Por Pete Collins | Atualizado em 30 de agosto de 2022

TL;DR

A eletroforese separa macromoléculas, como proteínas e ácidos nucléicos, por tamanho, carga e outras propriedades físico-químicas. Nas separações baseadas em carga, uma solução tampão transmite o campo elétrico e mantém um pH estável, preservando a carga nativa e a estrutura dos analitos. Essa estabilidade é crítica para uma resolução precisa.

Princípios de Eletroforese

A eletroforese aproveita um campo elétrico aplicado (ou um gradiente químico em técnicas especializadas) para mover moléculas carregadas através de uma matriz de gel. As moléculas migram em direção ao eletrodo de carga oposta:espécies com carga negativa viajam para o ânodo, espécies com carga positiva para o cátodo. Como as moléculas maiores sofrem mais fricção dentro do gel, elas se movem mais lentamente do que as menores, permitindo a separação baseada no tamanho. A distância migrada pode ser plotada em escala logarítmica para estimar o peso molecular ou o comprimento do fragmento.

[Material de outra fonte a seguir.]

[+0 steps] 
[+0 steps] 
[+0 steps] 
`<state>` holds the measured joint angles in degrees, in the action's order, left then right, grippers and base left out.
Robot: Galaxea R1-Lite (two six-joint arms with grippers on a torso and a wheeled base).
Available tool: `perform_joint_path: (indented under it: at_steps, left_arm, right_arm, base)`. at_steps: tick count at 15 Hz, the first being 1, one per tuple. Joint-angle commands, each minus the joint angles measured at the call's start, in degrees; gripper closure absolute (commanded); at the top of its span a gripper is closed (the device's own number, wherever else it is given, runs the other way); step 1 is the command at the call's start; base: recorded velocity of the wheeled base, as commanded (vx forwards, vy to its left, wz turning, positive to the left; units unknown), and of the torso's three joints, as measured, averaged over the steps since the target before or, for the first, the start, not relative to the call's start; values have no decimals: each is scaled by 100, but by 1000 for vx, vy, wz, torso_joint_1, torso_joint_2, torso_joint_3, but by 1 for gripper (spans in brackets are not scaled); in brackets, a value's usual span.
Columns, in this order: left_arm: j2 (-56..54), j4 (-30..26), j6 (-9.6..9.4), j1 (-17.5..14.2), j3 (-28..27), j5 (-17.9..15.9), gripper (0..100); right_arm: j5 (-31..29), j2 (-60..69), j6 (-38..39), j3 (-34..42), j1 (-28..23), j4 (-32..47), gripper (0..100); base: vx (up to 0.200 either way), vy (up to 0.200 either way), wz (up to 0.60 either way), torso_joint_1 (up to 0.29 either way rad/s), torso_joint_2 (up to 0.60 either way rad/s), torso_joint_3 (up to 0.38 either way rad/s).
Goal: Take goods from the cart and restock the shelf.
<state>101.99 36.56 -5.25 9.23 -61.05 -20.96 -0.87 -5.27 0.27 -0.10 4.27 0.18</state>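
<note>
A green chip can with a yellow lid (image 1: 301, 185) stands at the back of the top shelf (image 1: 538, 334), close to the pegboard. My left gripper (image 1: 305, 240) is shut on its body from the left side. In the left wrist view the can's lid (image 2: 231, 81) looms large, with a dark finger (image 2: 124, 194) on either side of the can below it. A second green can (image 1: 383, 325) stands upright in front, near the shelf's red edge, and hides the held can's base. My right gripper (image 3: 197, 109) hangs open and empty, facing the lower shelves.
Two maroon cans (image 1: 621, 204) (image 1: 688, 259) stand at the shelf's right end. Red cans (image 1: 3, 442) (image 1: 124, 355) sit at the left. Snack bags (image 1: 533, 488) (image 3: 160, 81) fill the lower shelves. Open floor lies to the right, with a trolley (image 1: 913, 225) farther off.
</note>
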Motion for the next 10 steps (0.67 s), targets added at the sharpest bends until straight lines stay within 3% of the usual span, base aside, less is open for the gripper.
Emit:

Eletroforese em Gel Gradiente Desnaturante (DGGE)

DGGE introduz um gradiente desnaturante – normalmente uma mistura de uréia e formamida – dentro do gel. À medida que os fragmentos de DNA atravessam o gradiente, o aumento das concentrações de desnaturante desestabiliza progressivamente a dupla hélice. Cada fragmento para de migrar quando a concentração local do desnaturante atinge o seu ponto de fusão. Esta técnica explora o comportamento de fusão dependente da sequência para resolver fragmentos de DNA de comprimento idêntico, mas de sequência diferente.

O que o buffer faz

Na eletroforese baseada em carga, as espécies iônicas do tampão conduzem o campo elétrico aplicado através do gel, garantindo uma distribuição uniforme da corrente. Simultaneamente, o par ácido-base fraco do tampão mantém o pH dentro de uma janela estreita. Como o estado de carga e a estrutura tridimensional das proteínas e dos ácidos nucleicos dependem do pH, um pH estável evita alterações conformacionais não intencionais que poderiam comprometer a fidelidade da separação.

Buffers típicos

A escolha do tampão certo depende da faixa de pH desejada e da necessidade de minimizar a força iônica, que poderia gerar calor excessivo e distorção. Os buffers comumente usados incluem:

• Ácido acético (pKa 4,76) – ideal para separações de baixo pH.
• Ácido bórico (pKa 9,24) – frequentemente usado em ensaios baseados em DNA.
• Ácido fosfórico (pKa 2,15, 7,20, 12,32) – versátil para um amplo espectro de pH.
• Ácido cítrico (pKa 3,13, 4,76, 5,49) – fornece tamponamento na faixa de pH 3–6.
• Glicina (pKa 2,34, 9,60) – comum em sistemas Tris-glicina.
• Taurina (pKa 1,71) – usado em protocolos eletroforéticos especializados.

Para um desempenho ideal, o pKa do buffer deve estar próximo do pH alvo e a força iônica geral deve ser baixa o suficiente para limitar o aquecimento induzido por corrente e, ao mesmo tempo, permitir uma transferência de carga eficiente.

Ao selecionar e manter cuidadosamente as condições tampão, os pesquisadores podem obter separações reproduzíveis e de alta resolução, essenciais para análises posteriores.